Gus M's medical history is nearly as tangled and convoluted
as the plotlines of his favourite soap operas. The 67-year-old
retired police officer not only has diabetes but has recently
been diagnosed with hepatocellular carcinoma (HCC) as
well. It may be that Gus's diabetes contributed to the
onset of HCC. But whether diabetes is a risk factor itself
or is simply linked with another malady that instigates
HCC has remained obscure. A study published in the April
issue of Gut settles the debate and makes a strong
case that diabetes is in fact a major independent risk
factor for HCC.
ONE-OF-A-KIND
STUDY
Researchers from the Houston, Texas, Veterans Affairs
Medical Center, headed by Dr Hashem El-Serag, undertook
this population based control study to investigate the
link. This US study is the first of its kind that adjusts
for the other known major risk factors for HCC.
The Surveillance Epidemiology and
End-results Program (SEER) Medicare database
the repository of information about Medicare claims
data was scoured for HCC patients who were aged
65 and older, as well as randomly selected non-cancer
patients. All subjects chosen were entered into the
database between 1994 and 1999. The patients, who were
scattered all over the US, had been enrolled in the
Medicare system for at least three years.

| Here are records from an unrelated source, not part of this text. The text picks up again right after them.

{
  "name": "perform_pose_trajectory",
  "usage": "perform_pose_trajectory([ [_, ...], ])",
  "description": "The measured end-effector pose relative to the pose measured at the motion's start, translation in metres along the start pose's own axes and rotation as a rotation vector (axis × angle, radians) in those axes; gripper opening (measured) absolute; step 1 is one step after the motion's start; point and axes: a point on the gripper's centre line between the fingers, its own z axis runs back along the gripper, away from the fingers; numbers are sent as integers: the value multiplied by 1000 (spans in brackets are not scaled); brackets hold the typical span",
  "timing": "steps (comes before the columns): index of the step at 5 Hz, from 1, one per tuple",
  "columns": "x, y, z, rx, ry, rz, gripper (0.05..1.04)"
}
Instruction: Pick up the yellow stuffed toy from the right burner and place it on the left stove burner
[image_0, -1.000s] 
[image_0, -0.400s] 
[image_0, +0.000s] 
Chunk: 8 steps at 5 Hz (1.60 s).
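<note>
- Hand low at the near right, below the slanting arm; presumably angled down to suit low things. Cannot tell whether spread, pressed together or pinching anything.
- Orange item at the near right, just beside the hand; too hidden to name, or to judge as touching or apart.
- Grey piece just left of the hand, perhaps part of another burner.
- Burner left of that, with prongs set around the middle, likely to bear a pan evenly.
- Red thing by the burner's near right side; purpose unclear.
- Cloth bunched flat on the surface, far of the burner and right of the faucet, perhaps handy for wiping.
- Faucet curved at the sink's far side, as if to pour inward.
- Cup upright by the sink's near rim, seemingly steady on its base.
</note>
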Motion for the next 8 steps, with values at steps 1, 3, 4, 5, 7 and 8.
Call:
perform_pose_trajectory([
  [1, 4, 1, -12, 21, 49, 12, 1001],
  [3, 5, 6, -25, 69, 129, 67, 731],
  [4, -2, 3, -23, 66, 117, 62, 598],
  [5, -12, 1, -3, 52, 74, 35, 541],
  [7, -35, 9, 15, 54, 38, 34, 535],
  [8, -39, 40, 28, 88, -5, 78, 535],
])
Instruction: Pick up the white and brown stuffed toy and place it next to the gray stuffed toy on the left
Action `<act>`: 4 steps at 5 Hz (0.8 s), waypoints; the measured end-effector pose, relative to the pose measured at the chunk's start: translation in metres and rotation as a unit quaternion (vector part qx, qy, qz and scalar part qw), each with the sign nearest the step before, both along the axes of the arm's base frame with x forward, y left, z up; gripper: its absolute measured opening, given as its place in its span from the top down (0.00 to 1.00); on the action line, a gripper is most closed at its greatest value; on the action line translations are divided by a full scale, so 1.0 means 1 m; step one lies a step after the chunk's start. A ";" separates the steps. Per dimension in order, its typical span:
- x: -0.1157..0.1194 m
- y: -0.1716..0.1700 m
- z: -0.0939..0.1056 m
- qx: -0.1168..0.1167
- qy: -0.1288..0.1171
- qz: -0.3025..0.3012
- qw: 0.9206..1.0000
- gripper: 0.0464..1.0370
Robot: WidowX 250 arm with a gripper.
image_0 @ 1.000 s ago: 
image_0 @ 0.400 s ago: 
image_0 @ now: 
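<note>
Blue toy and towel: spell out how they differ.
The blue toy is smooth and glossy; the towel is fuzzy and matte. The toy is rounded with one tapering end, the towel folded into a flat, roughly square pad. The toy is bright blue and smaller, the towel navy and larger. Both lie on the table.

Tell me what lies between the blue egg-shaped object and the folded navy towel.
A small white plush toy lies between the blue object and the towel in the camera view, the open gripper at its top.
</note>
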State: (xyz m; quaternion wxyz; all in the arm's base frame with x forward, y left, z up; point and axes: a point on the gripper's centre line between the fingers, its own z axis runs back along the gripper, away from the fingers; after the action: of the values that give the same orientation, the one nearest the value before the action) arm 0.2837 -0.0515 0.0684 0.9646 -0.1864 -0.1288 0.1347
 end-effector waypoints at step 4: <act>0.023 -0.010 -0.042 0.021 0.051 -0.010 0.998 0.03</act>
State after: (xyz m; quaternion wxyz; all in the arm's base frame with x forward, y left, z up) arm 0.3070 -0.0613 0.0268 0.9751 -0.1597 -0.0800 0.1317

The patients' records were checked
for diagnostic codes that indicated the presence of
diabetes, hepatitis B or C viruses, alcoholic liver
disease, and the poor absorption and storage of iron
all of which have been linked with HCC. The database
trawl unearthed 2,061 HCC patients and a whopping 6,183
non-cancer controls.
Compared to their non-cancerous
counterparts, those with HCC tended to be male (66%
vs 36%) and non-Caucasian (34% vs 18%). Furthermore,
43% of the HCC patients also had diabetes, compared
with only 19% of the non-cancer control population.
When the aforementioned risk factors
were all adjusted for, having diabetes almost tripled
the risk of HCC.
HEP
C DRIVES UP RISK
Having diabetes and an infection with hepatitis C virus
was really bad news. These folks displayed a 37-fold
increase in HCC, relative to the others. This may reflect
a direct interaction between the virus and diabetic
physiology that manifests as HCC, according to Dr El-Serag
and his colleagues.
Even without this possible association,
diabetes appears to stand out as a risk factor for liver
cancer. "We found diabetes to be an independent risk
factor for HCC, regardless of the presence of [hepatitis
C virus], [hepatitis B virus], alcoholic liver disease,
or non-specific cirrhosis," say the researchers in their
Gut article. They suggest "that diabetes may
account for a significant proportion of patients with
idiopathic HCC."
"Further studies are needed to
clarify the role of diabetes on the progression of pre-existing
major risk factors, and how the presence of multiple
risk factors with diabetes affect the development of
HCC," conclude the researchers in their paper.